=== Begin Enclosure ===

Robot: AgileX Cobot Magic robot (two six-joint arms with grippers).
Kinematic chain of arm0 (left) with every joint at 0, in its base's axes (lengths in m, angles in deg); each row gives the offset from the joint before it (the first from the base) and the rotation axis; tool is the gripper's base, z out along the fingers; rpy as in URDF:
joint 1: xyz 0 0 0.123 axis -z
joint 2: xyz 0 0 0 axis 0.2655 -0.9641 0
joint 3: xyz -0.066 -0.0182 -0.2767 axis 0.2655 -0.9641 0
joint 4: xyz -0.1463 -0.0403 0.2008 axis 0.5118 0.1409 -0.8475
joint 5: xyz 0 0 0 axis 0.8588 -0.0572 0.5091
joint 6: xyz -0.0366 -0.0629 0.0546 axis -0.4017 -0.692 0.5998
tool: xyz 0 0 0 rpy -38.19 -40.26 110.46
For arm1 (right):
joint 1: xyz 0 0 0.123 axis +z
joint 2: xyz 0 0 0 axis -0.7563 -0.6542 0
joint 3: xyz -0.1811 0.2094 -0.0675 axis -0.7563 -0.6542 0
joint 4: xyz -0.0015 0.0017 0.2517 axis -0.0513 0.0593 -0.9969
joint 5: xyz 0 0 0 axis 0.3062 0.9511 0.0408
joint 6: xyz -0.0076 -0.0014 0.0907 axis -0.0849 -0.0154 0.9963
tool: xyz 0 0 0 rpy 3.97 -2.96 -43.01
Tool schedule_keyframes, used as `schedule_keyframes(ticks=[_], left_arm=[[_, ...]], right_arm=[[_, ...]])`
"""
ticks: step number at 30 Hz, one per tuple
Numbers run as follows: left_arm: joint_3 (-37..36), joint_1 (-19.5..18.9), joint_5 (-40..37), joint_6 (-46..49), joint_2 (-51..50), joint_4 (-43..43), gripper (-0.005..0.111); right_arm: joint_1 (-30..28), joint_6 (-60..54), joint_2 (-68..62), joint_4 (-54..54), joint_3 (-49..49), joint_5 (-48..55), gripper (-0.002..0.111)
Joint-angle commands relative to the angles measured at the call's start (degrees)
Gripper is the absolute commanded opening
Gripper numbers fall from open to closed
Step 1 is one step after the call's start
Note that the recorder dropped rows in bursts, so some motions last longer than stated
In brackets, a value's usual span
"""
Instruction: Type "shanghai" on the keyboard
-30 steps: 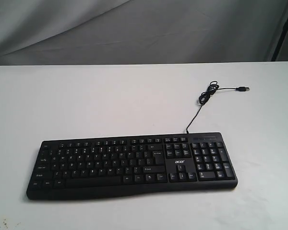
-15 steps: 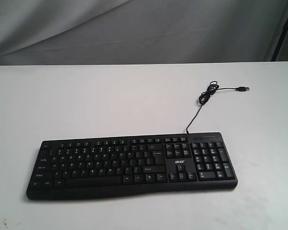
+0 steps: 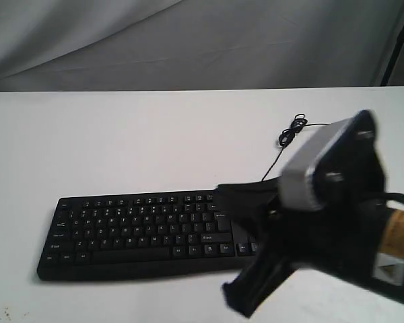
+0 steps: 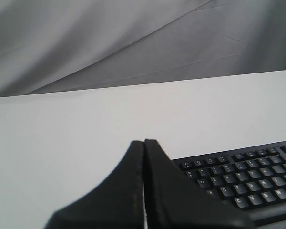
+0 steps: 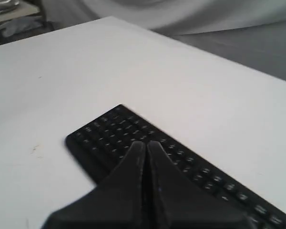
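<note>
White table filling the exterior view; black keyboard low across its centre. Right gripper, closed tight, over the keys at centre-right; left gripper, also closed, beside a keyboard end. Could press two neighbouring keys with so blunt a tip, or shove the board askew.

Soft, even light is falling over the white table, leaving only a faint shadow along the near edge of the keyboard and no glare on its keys. The right arm, looming in front of the keyboard's right-hand end, is showing smeared and out of focus in the exterior view. The right wrist view is rendering the keyboard's keys as soft blurs, while the left wrist view is showing them crisper.
</note>
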Motion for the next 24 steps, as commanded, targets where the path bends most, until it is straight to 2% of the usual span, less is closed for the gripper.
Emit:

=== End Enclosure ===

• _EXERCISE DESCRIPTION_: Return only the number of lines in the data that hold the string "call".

• _SOLUTION TO THIS PROBLEM_: 2